Probe | Question

How can I allow my thinking to accrete over time?

I am a big fan of the concept of Evergreen notes from Andy Matuschak. I very much believe in Build systems to revisit ideas over time – the unit of knowledge work should be non-transient, accrete over time, actively sharpen your thinking, and allow connections between ideas to emerge organically.

However, every time I have tried to write notes in this format, it has felt like an uphill battle. I end up with some notes but it feels like I am forcing myself to write them.

My interests right now are in the research realm, where I believe judgement about which questions to ask & pursue, the sharpness of those questions, and overall question quality are key. I find questions more interesting than answers, and want to Treat answers as tools more.

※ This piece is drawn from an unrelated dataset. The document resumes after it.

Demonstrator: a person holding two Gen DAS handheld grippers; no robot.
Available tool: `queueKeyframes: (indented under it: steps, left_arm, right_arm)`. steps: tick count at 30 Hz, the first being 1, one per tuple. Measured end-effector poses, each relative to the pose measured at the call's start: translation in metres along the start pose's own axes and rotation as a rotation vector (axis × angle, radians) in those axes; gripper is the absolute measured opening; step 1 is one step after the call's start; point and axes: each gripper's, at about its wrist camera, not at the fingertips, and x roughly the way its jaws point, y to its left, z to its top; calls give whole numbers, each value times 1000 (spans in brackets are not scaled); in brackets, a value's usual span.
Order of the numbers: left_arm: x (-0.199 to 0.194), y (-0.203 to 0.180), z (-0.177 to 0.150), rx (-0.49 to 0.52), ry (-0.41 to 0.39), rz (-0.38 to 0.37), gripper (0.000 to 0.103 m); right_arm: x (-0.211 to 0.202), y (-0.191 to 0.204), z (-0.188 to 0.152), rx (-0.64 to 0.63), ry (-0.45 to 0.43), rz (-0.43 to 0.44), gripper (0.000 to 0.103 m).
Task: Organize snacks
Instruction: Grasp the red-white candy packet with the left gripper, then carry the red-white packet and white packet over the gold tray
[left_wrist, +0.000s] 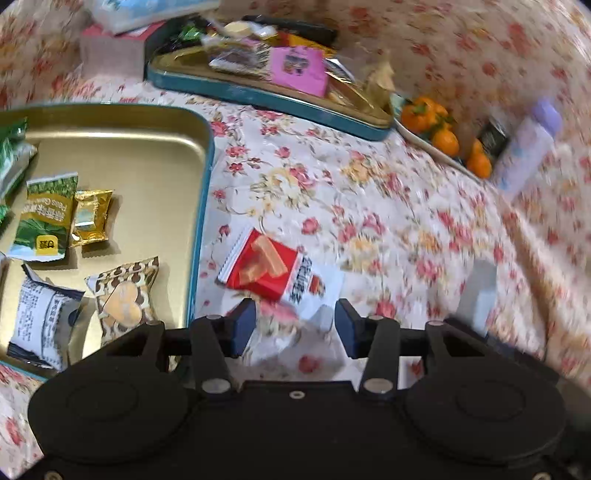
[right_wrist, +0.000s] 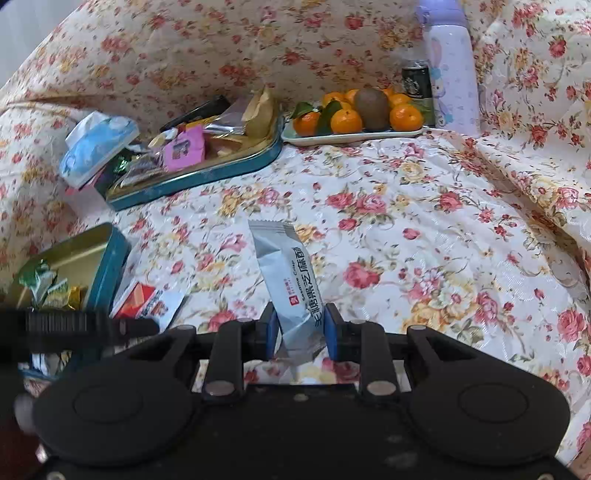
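My left gripper (left_wrist: 294, 326) is open just above a red and white snack packet (left_wrist: 273, 275) that lies on the floral cloth, right of a teal tin with a gold inside (left_wrist: 147, 155). The tin holds several wrapped snacks: green (left_wrist: 44, 218), gold (left_wrist: 91, 217), heart-patterned (left_wrist: 123, 297), white and navy (left_wrist: 42, 326). My right gripper (right_wrist: 299, 326) is shut on a silver sesame crisp packet (right_wrist: 286, 273), held upright above the cloth. The red packet (right_wrist: 147, 299) and the tin (right_wrist: 107, 266) also show at the left of the right wrist view.
A second teal tray piled with mixed snacks (right_wrist: 229, 168) stands at the back, with a blue tissue pack (right_wrist: 96, 144) beside it. A plate of tangerines and a kiwi (right_wrist: 354, 134), a dark can (right_wrist: 417, 86) and a lilac bottle (right_wrist: 452, 74) stand at the back right.
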Motion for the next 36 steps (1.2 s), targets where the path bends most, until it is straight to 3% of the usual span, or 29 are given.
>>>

So for now, I am trying out organizing my thinking primarily in the form of Evergreen questions (called probes), with standard Evergreen notes (called traces) as the building blocks for these longer question-notes. Probes are still intended to be (relatively) atomic, concept-oriented, and densely linked, as the original Evergreen notes prescribes.

One potential failure mode is ending up with a ton of vague untestable questions, which may be worse than useless because Ideas are not knowledge until they are tested or experienced. I don’t yet know how to solve for this, but I will keep it in mind & revisit once the terrain is more populated.

My default framing of the value of these kinds of interconnected notes is that writing, revising, connecting the notes is thinking. But is that true? Could this be a case where there might be Unpredictable upsides of cognitive offloading?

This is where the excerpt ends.